Por la actuación que brindó en semifinales ante Croacia, se diría que Messi llega puntual a su encrucijada, en plenitud de facultades, en un estado de forma óptimo. Desde luego, porque es ley de vida, no será el tipo infalible que amargaba la existencia a los rivales del Barcelona, sin embargo parece haber recuperado una versión intimidante gracias al ecosistema creado por su tocayo Scaloni. Argentina no es solo Messi, depende de su acierto, sí, pero garantiza una talla competitiva muy convincente. Laboriosidad, cero reservas y elasticidad táctica son algunas de sus virtudes más sobresalientes, aderezadas del ardor que tradicionalmente ha caracterizado su forma de entender el fútbol.

En su camino hacia la final atravesó un par de baches. El estreno con derrota frente a Arabia Saudí y, sobre todo, el susto que le propinó Países Bajos en cuartos, al forzar la prórroga y los penaltis en un duelo que tenía en el bolsillo. Resolvió el brete con oficio y luego vino la exhibición a costa de Croacia, prueba del crecimiento que ha experimentado una propuesta engrasada por la visión de un técnico que ha ido introduciendo ajustes oportunos sobre la marcha.

También Francia pasó su pequeño calvario en los cuartos de final, sin olvidar que la semifinal no fue coser y cantar. Solventó con autoridad y cierto relajo la fase de grupos, tiró de seriedad para eliminar en octavos a la floja Polonia, pero el cruce con Inglaterra afloró sus debilidades. Un arbitraje que le benefició descaradamente y un penalti errado por Kane compensaron en el marcador lo que no supo plasmar en el desarrollo del encuentro. A nadie hubiese extrañado si ese día los chicos de Didier Deschamps se duchan, abandonan el estadio y montan en el autobús en dirección al aeropuerto. Luego, gestionaron sin relieve el reto de una Marruecos que le obligó en exceso y a ratos hasta le puso en evidencia.

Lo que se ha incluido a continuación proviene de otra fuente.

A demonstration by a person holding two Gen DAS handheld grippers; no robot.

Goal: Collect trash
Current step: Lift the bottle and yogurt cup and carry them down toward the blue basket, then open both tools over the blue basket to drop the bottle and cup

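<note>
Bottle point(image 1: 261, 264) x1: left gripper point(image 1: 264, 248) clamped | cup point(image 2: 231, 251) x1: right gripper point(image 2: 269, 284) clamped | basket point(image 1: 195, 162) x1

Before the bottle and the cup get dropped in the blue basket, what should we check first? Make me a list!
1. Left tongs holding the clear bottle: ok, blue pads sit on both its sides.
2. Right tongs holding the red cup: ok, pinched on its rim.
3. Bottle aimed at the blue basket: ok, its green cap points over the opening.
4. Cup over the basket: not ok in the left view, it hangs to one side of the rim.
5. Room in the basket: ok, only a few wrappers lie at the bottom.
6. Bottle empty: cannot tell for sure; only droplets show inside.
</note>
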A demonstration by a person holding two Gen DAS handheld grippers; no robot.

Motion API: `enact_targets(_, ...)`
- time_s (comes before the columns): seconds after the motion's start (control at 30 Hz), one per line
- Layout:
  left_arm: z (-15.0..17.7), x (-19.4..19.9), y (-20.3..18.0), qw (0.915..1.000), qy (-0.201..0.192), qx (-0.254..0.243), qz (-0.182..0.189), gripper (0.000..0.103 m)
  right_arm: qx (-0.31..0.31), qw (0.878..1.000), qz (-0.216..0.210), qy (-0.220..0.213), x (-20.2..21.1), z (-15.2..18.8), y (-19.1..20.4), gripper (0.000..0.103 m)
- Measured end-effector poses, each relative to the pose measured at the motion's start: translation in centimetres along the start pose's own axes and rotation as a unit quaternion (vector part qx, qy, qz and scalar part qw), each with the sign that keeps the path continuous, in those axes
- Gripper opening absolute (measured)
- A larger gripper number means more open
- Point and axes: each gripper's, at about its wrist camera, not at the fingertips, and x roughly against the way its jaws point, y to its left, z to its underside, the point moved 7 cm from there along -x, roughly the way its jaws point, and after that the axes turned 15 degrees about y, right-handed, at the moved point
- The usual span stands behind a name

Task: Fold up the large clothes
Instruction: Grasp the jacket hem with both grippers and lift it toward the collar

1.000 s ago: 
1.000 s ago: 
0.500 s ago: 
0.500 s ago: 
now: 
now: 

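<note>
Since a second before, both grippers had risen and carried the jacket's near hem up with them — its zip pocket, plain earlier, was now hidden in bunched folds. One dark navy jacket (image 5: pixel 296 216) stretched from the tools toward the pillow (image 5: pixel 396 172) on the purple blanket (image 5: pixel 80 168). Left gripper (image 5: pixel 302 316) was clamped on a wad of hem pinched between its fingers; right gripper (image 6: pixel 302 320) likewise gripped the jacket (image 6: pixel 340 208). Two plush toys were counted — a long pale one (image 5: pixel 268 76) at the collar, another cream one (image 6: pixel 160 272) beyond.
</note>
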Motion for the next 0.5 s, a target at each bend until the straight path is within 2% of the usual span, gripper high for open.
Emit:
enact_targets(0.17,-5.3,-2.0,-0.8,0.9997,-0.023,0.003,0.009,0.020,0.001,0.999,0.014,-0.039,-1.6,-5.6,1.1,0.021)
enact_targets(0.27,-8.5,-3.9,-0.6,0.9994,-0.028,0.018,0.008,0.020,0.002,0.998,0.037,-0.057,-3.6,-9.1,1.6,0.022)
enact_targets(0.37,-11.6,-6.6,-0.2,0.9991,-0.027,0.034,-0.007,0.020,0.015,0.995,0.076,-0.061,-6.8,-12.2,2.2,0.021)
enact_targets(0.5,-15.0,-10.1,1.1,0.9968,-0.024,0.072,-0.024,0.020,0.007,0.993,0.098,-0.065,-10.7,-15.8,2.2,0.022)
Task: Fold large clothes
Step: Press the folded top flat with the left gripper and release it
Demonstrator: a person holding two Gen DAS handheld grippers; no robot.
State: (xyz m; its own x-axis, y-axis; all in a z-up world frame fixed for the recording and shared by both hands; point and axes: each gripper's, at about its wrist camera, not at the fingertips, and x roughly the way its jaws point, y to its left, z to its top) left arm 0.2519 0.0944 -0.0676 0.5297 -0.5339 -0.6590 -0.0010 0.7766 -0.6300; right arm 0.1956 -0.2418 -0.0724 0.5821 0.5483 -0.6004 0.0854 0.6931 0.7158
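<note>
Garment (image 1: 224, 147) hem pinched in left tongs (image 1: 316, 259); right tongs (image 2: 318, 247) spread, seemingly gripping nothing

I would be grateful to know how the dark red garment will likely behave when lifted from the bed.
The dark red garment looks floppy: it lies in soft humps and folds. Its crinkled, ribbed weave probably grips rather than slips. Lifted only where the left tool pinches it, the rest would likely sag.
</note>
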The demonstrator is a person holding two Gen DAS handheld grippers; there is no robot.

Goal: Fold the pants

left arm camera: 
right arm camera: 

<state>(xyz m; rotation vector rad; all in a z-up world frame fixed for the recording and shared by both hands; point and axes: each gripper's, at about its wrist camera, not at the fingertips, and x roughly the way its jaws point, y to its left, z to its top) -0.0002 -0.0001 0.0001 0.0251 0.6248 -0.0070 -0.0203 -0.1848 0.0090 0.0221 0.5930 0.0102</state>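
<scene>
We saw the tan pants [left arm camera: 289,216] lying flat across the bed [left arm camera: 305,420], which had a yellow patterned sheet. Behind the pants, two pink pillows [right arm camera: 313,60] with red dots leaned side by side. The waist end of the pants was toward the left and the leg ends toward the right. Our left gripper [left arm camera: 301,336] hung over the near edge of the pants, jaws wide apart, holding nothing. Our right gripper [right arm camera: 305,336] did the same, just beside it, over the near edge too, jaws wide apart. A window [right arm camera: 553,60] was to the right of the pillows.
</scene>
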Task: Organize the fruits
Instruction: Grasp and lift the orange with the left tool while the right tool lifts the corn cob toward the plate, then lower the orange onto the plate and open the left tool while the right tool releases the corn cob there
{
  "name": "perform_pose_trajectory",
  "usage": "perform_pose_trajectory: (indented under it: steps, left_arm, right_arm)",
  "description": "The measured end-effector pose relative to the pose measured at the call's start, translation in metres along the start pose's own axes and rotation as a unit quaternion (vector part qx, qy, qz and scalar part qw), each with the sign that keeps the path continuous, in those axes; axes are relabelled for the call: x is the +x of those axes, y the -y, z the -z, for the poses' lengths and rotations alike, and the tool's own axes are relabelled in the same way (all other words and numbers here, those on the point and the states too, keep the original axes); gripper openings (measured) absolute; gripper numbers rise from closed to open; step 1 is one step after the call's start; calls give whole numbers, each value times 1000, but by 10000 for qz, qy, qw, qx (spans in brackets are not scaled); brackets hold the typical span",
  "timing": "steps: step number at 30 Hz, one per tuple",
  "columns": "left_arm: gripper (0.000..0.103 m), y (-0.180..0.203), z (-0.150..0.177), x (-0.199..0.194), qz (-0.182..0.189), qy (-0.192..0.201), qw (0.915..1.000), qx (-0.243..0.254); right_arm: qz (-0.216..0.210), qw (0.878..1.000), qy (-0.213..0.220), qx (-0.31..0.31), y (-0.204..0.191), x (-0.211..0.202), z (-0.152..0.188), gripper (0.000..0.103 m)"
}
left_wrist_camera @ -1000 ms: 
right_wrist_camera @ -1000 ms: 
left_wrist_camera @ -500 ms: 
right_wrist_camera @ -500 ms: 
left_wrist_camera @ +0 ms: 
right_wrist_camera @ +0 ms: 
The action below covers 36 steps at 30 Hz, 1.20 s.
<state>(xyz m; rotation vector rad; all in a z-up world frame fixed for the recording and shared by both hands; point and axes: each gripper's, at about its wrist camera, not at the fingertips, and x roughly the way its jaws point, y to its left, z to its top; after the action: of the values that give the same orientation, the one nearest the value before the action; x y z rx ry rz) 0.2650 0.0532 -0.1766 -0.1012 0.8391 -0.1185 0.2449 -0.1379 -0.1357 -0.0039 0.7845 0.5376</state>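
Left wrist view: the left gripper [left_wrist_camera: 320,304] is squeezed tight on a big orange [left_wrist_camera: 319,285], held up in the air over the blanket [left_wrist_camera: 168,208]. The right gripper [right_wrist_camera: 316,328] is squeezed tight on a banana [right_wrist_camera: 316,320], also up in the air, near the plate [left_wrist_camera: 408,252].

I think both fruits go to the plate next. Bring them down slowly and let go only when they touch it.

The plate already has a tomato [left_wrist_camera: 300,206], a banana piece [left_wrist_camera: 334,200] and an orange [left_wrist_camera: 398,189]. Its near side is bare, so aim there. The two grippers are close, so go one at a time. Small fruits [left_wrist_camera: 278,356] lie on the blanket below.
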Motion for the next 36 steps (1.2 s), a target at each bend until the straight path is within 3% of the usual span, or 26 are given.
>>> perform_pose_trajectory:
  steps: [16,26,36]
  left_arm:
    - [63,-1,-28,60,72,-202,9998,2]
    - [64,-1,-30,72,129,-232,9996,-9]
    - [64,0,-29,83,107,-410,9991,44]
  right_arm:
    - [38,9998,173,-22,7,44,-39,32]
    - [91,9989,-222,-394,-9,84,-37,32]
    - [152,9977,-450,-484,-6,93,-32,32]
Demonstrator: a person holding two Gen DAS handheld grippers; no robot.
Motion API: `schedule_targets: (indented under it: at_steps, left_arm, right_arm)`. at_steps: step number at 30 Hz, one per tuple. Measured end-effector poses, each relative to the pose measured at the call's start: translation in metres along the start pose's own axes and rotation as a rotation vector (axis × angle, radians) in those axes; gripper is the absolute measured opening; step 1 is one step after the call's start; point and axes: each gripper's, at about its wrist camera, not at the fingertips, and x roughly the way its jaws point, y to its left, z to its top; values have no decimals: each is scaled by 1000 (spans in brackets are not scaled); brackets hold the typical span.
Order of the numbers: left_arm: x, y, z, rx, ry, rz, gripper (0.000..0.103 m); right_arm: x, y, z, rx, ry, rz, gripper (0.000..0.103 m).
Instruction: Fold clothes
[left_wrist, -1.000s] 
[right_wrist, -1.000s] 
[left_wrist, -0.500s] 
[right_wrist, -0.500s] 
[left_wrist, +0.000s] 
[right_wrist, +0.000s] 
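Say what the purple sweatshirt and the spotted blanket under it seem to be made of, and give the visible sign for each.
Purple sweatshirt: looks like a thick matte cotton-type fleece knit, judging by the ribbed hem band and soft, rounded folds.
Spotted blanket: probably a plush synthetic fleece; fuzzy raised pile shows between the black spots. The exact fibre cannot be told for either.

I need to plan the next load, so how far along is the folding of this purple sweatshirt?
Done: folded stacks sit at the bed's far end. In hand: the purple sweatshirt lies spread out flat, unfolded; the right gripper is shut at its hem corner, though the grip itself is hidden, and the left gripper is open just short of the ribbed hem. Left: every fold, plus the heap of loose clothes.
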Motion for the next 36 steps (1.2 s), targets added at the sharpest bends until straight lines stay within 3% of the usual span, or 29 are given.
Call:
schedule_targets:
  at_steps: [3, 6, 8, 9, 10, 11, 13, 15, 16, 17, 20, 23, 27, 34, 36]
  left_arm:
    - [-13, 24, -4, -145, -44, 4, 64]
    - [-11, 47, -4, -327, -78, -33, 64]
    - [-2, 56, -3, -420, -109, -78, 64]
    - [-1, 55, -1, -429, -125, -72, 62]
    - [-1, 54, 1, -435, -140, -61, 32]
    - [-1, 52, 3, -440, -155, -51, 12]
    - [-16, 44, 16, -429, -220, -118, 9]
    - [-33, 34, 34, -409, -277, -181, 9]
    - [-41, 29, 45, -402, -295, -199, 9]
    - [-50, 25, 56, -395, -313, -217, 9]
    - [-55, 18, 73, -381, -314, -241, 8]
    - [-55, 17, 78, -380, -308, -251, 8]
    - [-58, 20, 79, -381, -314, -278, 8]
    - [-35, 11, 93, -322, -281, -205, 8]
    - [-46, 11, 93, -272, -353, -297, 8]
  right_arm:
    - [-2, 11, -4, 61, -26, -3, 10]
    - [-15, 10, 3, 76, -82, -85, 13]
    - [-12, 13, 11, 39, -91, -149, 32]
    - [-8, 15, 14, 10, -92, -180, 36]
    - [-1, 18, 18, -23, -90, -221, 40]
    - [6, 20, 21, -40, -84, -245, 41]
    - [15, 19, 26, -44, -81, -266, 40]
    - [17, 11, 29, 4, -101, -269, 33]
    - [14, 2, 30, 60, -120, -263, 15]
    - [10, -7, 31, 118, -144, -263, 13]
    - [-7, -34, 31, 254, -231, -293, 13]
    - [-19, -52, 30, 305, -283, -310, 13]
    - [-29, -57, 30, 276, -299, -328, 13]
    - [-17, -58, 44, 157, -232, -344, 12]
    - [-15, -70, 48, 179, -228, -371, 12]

Pero bueno, por muy favoritas que sean, las selecciones que logran jugar siete partidos no lo hacen paseando sobre una alfombra roja. Lo normal en cada Mundial, al menos en la era moderna, ha sido que los finalistas protagonicen algún episodio delicado. En el caso de los franceses, la pegada de Mbappé y Giroud, autores de nueve de los 13 goles, ha sido providencial. Aunque el primero, líder oficial del combinado, se ha movido en un registro intermitente. Está por ver si hoy su inspiración marca la diferencia. No será por falta de colaboración, pero lógicamente llama la atención que en las filas galas hayan merecido nota más alta el veterano ariete ya citado, Griezmann, Rabiot o Lloris. Ellos han asumido la responsabilidad de dotar al equipo de argumentos de fuste y atenuar así el negativo influjo de las ausencias de Mbappé o de la fragilidad que en ocasiones se ha detectado en la zaga.

Pese a lo apuntado, Francia en absoluto desmerece de Argentina. Más allá de la tarde que tenga Mbappé, que un poco como sucede con Messi, apenas necesita un par de intervenciones para orientar un resultado, se trata de un grupo muy poderoso en la faceta física y, no se olvide que la condición de vigente campeón no es producto de la suerte ni se compra en un mercadillo, aunque en Catar todo, lo que se ve y lo que no, lleva puesta la etiqueta con su precio correspondiente.